Course DescriptionWe are all familiar with the Norman Conquest of England in 1066. Less familiar perhaps is the Norman conquest of Sicily. There, in the 12th century, a dynasty only a few generations removed from their Viking pagan ancestors created, for a time, a Christian kingdom in Europe that deliberately fostered multiculturalism as a strategy for governance. Under Roger II and his successors, the Norman kingdom of Sicily not only tolerated, but actively embraced Western Latin and Orthodox Greek-speaking Christians as well as Muslims and even Jews. This presentation will show how Norman rulers drew on Byzantine, Latin and Islamic traditions to embody their vision of a multicultural society in a series of spectacular monuments.
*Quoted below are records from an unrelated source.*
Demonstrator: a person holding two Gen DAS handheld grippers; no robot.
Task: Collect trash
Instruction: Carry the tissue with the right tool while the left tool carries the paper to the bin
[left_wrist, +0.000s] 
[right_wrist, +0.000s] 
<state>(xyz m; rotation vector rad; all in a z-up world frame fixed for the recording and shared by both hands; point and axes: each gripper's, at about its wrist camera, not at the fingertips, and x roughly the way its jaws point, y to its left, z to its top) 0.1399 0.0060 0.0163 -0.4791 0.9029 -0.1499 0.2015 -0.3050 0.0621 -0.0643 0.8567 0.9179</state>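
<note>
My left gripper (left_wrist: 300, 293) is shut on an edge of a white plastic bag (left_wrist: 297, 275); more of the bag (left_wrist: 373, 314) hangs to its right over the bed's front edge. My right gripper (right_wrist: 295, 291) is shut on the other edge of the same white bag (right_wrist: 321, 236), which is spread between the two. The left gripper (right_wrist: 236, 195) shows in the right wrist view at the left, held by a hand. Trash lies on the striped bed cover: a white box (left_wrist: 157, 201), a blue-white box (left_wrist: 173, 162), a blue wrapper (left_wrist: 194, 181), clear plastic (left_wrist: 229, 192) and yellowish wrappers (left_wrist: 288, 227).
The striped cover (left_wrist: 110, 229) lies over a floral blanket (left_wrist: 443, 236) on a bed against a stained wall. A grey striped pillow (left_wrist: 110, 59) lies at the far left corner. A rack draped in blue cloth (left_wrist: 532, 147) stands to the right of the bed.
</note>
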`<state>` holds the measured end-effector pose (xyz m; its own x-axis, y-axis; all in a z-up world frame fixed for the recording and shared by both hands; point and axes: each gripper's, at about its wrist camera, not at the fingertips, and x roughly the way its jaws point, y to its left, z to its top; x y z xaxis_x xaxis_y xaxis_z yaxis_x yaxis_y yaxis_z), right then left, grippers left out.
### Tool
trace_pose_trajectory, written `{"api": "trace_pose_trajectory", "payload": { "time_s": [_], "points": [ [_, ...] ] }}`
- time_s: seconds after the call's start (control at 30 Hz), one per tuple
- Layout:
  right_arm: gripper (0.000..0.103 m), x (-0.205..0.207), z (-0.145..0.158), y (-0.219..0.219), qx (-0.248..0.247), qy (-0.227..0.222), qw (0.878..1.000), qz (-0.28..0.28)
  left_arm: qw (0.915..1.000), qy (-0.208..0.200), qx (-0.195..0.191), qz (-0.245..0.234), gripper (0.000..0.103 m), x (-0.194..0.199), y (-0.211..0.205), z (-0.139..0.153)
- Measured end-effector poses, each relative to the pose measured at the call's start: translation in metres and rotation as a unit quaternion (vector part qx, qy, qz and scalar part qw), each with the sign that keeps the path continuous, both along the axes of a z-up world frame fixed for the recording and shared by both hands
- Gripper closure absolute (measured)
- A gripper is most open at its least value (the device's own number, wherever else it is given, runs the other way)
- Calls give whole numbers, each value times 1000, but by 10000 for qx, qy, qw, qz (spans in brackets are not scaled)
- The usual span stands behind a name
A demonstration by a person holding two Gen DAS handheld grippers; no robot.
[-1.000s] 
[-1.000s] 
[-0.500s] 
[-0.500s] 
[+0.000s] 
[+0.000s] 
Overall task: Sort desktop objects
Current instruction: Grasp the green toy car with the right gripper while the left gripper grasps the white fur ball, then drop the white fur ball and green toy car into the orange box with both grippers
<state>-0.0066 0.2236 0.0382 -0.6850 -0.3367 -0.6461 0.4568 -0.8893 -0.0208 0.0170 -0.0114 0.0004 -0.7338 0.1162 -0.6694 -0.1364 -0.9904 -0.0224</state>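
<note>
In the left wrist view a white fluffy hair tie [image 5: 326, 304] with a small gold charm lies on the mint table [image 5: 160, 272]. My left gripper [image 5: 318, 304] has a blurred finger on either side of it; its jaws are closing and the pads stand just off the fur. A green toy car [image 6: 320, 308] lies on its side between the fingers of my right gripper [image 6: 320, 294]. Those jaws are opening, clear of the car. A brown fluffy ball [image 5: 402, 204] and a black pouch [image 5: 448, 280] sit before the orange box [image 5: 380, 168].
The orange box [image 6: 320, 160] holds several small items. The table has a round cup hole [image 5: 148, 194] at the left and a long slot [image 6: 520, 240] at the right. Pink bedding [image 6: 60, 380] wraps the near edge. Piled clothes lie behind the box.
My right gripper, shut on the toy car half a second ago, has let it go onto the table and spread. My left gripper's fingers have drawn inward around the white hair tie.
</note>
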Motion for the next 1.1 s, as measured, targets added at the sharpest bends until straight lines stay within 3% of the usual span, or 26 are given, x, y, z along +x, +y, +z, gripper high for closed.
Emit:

- Time: 12:30 PM - 2:00 PM
- Date: Monday, January 31
- Location: Lifelong Learning classrooms, Continuing Education Building
Member - $30
$75 for any combination of three events, members only
No Refunds Will be Given for One-Time Events Purchased Within a Discounted Bundle
Non-member - $35
One-time guest pass, Member or Non-member at the door - $35.
About the Instructor
Anne-Marie Bouché, Ph.D., is an associate professor of art history at Florida Gulf Coast University in Fort Myers. Her scholarly specialty is the art of medieval Europe, but she also has extensive experience teaching advanced courses across the curriculum both at the university level and for general audiences. She earned her master's degree in library science from UC Berkeley and worked for several years as director of Rare Books and Special Collections for Mills College in Oakland, CA, before earning her doctoral degree in medieval art history from Columbia University. She worked as an assistant professor of medieval art for nine years at Princeton University, taught at Columbia University, and worked as a staff lecturer for The Cloisters Museum in New York. Her publications focus on the generation of meaning through form, primarily in Medieval manuscript illumination and sculpture. She also co-edited and published an article in The Mind's Eye: Art and Theological Argument in the Middle Ages, (Princeton University Press, 2005).